ACTION ITEM:
Please retype the data in full and exactly; the pictures are not part of the copy.

Segment Start: MATERIAL SUPPLIED

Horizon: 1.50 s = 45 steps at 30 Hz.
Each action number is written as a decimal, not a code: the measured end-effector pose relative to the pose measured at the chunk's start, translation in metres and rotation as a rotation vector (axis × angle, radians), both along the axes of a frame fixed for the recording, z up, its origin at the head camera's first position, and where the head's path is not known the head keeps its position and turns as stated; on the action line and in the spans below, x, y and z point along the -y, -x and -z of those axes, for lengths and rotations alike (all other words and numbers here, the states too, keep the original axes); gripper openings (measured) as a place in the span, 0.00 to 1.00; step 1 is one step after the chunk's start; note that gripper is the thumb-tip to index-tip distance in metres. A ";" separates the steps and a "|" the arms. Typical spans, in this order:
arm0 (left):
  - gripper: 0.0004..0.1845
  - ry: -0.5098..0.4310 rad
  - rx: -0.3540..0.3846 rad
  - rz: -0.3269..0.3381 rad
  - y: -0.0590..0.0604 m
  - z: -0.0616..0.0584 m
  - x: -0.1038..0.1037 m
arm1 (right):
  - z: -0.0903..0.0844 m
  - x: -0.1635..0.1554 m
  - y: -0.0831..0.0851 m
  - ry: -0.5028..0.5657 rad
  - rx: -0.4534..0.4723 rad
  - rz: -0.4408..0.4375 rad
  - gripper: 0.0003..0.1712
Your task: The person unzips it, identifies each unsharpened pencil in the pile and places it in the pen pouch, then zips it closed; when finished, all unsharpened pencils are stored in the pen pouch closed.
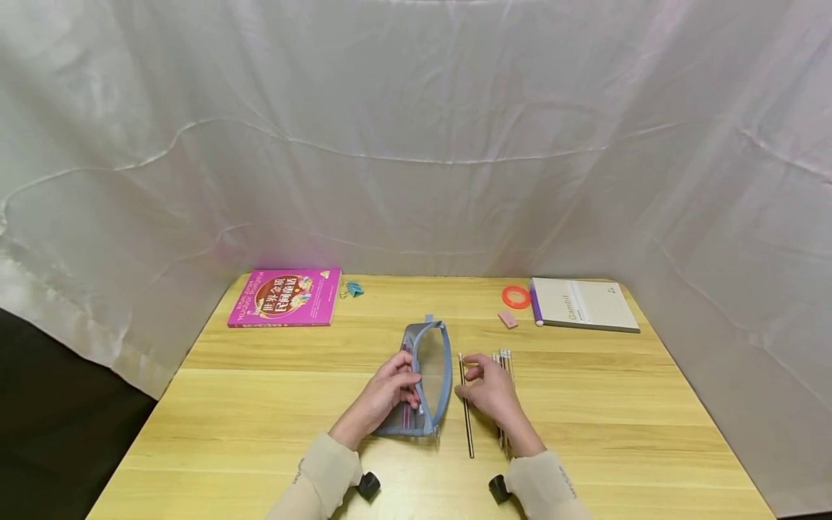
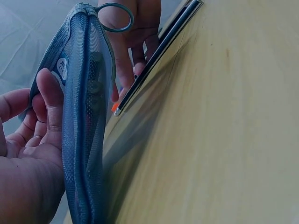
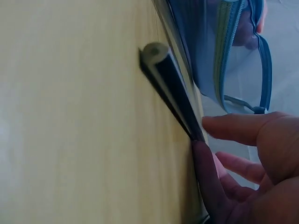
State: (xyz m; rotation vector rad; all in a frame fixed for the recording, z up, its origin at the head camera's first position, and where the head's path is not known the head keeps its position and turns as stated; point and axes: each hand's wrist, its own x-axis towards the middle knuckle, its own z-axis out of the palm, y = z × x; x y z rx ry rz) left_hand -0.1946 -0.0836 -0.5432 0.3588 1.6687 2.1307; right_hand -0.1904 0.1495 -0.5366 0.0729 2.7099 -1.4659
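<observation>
A blue-grey mesh pencil case (image 1: 448, 372) stands with its zipped mouth spread wide towards the right. My left hand (image 1: 390, 386) grips the near side of that mouth; in the left wrist view its thumb (image 2: 50, 93) lies against the fabric below a small round label. To the right of the case is a dark striped pencil (image 1: 467, 422) with a pale metal end. My right hand (image 1: 492, 390) has thumb and forefinger at its upper part, the thumb reaching across it. Beneath my right wrist lie several more pencils (image 1: 506, 355), partly hidden.
A pink book (image 1: 286, 297) lies at the back left, beside a small teal clip (image 1: 354, 289). At the back right are an orange tape ring (image 1: 516, 297), a pink eraser (image 1: 508, 320) and a white notebook (image 1: 588, 303). Pale curtains (image 1: 416, 202) hang around the table.
</observation>
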 end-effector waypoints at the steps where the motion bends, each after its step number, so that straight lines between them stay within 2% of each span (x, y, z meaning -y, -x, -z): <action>1: 0.07 -0.001 -0.001 0.000 0.000 0.000 0.000 | 0.000 0.001 0.000 -0.047 -0.009 -0.014 0.34; 4: 0.08 -0.005 -0.003 -0.004 0.000 0.000 0.001 | 0.001 0.002 0.001 -0.161 -0.045 -0.057 0.34; 6: 0.08 -0.004 -0.002 -0.006 -0.001 0.000 0.001 | 0.001 0.002 0.002 -0.189 -0.056 -0.071 0.34; 10: 0.08 -0.002 0.000 -0.008 -0.001 -0.001 0.002 | 0.002 0.000 0.004 -0.183 -0.050 -0.074 0.34; 15: 0.06 -0.005 0.001 -0.009 -0.002 -0.002 0.003 | 0.002 -0.003 0.005 -0.152 -0.037 -0.034 0.30; 18: 0.06 -0.004 0.005 -0.009 -0.001 -0.002 0.002 | 0.001 -0.004 0.005 -0.007 0.014 0.014 0.28; 22: 0.07 -0.003 0.012 -0.014 -0.001 -0.001 0.001 | -0.002 -0.006 0.005 0.268 0.070 0.095 0.28; 25: 0.07 -0.001 0.010 -0.014 -0.001 -0.001 0.001 | -0.008 -0.006 0.005 0.415 0.066 0.129 0.29; 28: 0.06 -0.003 0.005 -0.012 -0.001 -0.001 0.001 | -0.013 -0.006 0.006 0.519 0.054 0.135 0.29; 34: 0.04 -0.002 0.001 -0.012 -0.001 -0.001 0.000 | -0.019 -0.003 0.005 0.624 0.038 0.150 0.29; 45: 0.05 -0.003 -0.007 -0.005 -0.002 0.000 -0.002 | -0.023 0.003 0.004 0.691 -0.025 0.210 0.27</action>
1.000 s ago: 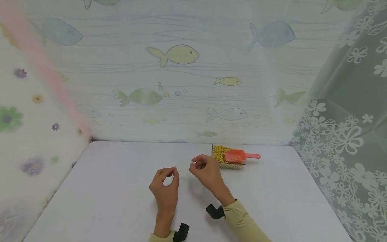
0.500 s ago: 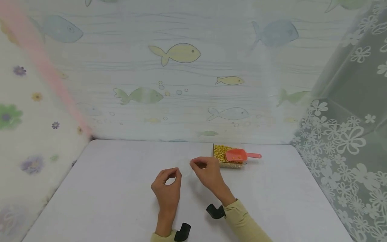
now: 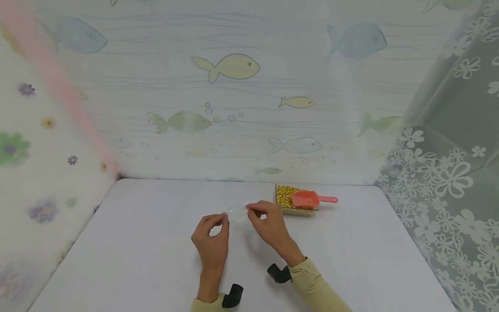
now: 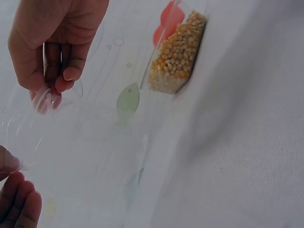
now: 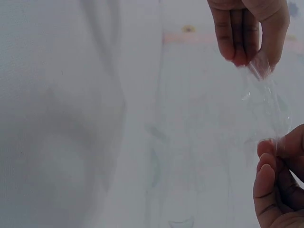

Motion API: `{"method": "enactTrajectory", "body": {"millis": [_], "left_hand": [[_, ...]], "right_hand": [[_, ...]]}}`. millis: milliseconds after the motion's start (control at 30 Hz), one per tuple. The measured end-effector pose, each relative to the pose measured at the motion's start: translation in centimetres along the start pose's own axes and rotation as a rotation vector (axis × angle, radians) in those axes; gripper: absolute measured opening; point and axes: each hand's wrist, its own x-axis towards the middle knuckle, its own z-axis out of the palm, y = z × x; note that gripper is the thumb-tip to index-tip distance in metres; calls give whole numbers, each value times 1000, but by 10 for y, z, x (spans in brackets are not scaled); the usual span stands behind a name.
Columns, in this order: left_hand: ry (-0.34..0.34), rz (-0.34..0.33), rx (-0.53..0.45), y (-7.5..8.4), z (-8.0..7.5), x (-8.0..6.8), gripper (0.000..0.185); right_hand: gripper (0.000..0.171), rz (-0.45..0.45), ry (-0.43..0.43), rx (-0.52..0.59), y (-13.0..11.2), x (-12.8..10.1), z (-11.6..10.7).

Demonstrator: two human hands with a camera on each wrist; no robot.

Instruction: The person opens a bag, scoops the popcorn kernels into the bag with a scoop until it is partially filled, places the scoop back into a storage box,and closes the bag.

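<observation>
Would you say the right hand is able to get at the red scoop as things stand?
Probably not this instant: the right hand pinches clear plastic film. With that grip freed, likely yes: the red scoop juts past the corn container, with nothing seen blocking its handle.

A broad white tabletop point(image 3: 136, 251) carries everything here, its surface plain and pale, with a fine weave showing up close in the left wrist view. The far corners are rounded, the sides spread apart toward the viewer, and the near edge runs out of the head view at the bottom. Standing directly on it is a clear rectangular container point(image 3: 298, 212) — set right of the middle, close to the far edge, its long side roughly along that edge. Yellow corn kernels point(image 3: 284, 197) fill it and press against the see-through walls. Soft grey shadows point(image 3: 255, 249) fall across the white — blurred at their edges.
</observation>
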Motion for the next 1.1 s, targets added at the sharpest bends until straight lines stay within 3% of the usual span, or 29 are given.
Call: {"method": "enactTrajectory", "body": {"millis": [600, 733, 833, 967, 1100], "left_hand": [[58, -48, 58, 3, 5, -5, 14], [49, -30, 28, 3, 5, -4, 15], [36, 26, 3, 1, 6, -5, 19], [8, 110, -26, 0, 8, -5, 26], [13, 136, -45, -2, 9, -5, 29]], "right_hand": [[21, -17, -78, 6, 1, -3, -3], [12, 30, -86, 25, 0, -2, -2], [7, 76, -92, 41, -1, -1, -1], [7, 106, -79, 34, -1, 1, -1], [9, 117, -87, 44, 1, 3, -2]]}}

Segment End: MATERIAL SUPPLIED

TASK RESPONSE:
Horizon: 1.50 s = 45 steps at 30 Hz.
Each action number is written as a decimal, not a code: the measured end-effector pose relative to the pose measured at the chunk's start, translation in metres and rotation as a rotation vector (axis × angle, radians), both along the axes of a frame fixed for the recording, z up, its origin at the head camera's first position, and where the head's path is not known the head keeps its position and turns as stated; on the action line and in the spans below, x, y and z point along the -y, -x and -z of those axes, for lengths and rotations alike (all other words and numbers here, the states too, keep the original axes); gripper openings (measured) as a place in the span, 0.00 to 1.00; step 1 is one step after the chunk's start; note that gripper is the thumb-tip to index-tip distance in metres. A ";" separates the steps and a "|" the arms. Typical spans, in this order:
arm0 (left):
  - gripper: 0.0004..0.1845
  - ry: -0.5098..0.4310 rad
  - rx: -0.3540..0.3846 rad
  - rz: -0.3269..0.3381 rad
  - y: -0.0590..0.0604 m
  - z: -0.0616..0.0584 m
  - x: -0.1038..0.1037 m
arm1 (right):
  - z: -0.0903..0.0844 m
  - x: -0.1635..0.1554 m
  - y: -0.0831..0.0851 m
  - ry: -0.5028..0.5657 rad
  - rx: -0.4534..0.4723 rad
  - rz: -0.4408..0.4375 rad
  - gripper: 0.0003..0.1712
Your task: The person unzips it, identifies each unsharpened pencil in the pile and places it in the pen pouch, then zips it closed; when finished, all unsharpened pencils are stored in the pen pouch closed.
State: (xyz m; rotation vector rad; all in a frame fixed for the recording, z up, its origin at the head camera's first position, and where the head's path is not known the head keeps its position and turns as stated; point and axes: each hand's wrist, its own x-axis towards the middle knuckle, its own z-axis out of the palm, y = z × x; x y z rx ry rz) left_hand -0.1946 -0.0836 -0.5432 0.3588 1.6687 2.1307; right_hand -0.1904 0.1495 -0.5366 0.0729 2.7099 -1.4659
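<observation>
A blue-grey mesh pencil case (image 1: 448, 372) stands with its zipped mouth spread wide towards the right. My left hand (image 1: 390, 386) grips the near side of that mouth; in the left wrist view its thumb (image 2: 50, 93) lies against the fabric below a small round label. To the right of the case is a dark striped pencil (image 1: 467, 422) with a pale metal end. My right hand (image 1: 492, 390) has thumb and forefinger at its upper part, the thumb reaching across it. Beneath my right wrist lie several more pencils (image 1: 506, 355), partly hidden.
A pink book (image 1: 286, 297) lies at the back left, beside a small teal clip (image 1: 354, 289). At the back right are an orange tape ring (image 1: 516, 297), a pink eraser (image 1: 508, 320) and a white notebook (image 1: 588, 303). Pale curtains (image 1: 416, 202) hang around the table.
</observation>
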 end-effector waypoints at the steps where the motion bends, each after its step number, so that straight lines between them stay within 2% of each span (x, y, z meaning -y, -x, -z): <action>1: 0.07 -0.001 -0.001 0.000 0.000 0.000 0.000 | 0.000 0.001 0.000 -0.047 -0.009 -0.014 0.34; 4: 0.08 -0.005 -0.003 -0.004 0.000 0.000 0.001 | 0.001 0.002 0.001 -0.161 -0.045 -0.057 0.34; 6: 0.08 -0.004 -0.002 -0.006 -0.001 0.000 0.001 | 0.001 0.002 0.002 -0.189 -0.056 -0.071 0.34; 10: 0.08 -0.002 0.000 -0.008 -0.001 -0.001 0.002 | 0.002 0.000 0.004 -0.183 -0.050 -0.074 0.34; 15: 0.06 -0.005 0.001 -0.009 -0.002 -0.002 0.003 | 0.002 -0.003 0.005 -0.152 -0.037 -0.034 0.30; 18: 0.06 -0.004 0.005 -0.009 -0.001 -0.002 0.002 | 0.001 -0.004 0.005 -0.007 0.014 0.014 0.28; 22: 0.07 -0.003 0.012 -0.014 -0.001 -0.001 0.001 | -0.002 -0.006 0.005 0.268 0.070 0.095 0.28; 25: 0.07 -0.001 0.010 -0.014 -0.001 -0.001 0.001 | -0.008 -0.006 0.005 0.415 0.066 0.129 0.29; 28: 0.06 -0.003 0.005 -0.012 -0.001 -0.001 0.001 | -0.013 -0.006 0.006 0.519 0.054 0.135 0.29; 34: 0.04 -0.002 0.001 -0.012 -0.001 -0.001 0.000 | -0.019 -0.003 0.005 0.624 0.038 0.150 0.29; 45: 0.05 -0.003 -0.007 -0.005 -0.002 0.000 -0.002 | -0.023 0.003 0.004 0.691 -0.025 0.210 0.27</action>
1.000 s ago: 
0.500 s ago: 
now: 
now: 
now: 

Motion API: `{"method": "enactTrajectory", "body": {"millis": [_], "left_hand": [[_, ...]], "right_hand": [[_, ...]]}}`. millis: milliseconds after the motion's start (control at 30 Hz), one per tuple. The measured end-effector pose, each relative to the pose measured at the motion's start: translation in centimetres along the start pose's own axes and rotation as a rotation vector (axis × angle, radians) in those axes; gripper: absolute measured opening; point and axes: each hand's wrist, its own x-axis towards the middle knuckle, its own z-axis out of the palm, y = z × x; note that gripper is the thumb-tip to index-tip distance in metres; calls give whole numbers, each value times 1000, but by 10 for y, z, x (spans in brackets are not scaled); the usual span stands behind a name.
Columns, in this order: left_hand: ry (-0.34..0.34), rz (-0.34..0.33), rx (-0.53..0.45), y (-7.5..8.4), z (-8.0..7.5), x (-8.0..6.8), gripper (0.000..0.185); right_hand: gripper (0.000..0.171), rz (-0.45..0.45), ry (-0.43..0.43), rx (-0.52..0.59), y (-13.0..11.2), x (-12.8..10.1), z (-11.6..10.7).

Demonstrator: two human hands with a camera on each wrist; no robot.

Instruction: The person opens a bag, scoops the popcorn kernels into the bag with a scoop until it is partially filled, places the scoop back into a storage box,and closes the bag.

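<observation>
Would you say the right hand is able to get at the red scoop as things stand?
Probably not this instant: the right hand pinches clear plastic film. With that grip freed, likely yes: the red scoop juts past the corn container, with nothing seen blocking its handle.

A broad white tabletop point(image 3: 136, 251) carries everything here, its surface plain and pale, with a fine weave showing up close in the left wrist view. The far corners are rounded, the sides spread apart toward the viewer, and the near edge runs out of the head view at the bottom. Standing directly on it is a clear rectangular container point(image 3: 298, 212) — set right of the middle, close to the far edge, its long side roughly along that edge. Yellow corn kernels point(image 3: 284, 197) fill it and press against the see-through walls. Soft grey shadows point(image 3: 255, 249) fall across the white — blurred at their edges.
</observation>
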Motion for the next 1.1 s, targets added at the sharpest bends until straight lines stay within 3% of the usual span, or 29 are given.
Call: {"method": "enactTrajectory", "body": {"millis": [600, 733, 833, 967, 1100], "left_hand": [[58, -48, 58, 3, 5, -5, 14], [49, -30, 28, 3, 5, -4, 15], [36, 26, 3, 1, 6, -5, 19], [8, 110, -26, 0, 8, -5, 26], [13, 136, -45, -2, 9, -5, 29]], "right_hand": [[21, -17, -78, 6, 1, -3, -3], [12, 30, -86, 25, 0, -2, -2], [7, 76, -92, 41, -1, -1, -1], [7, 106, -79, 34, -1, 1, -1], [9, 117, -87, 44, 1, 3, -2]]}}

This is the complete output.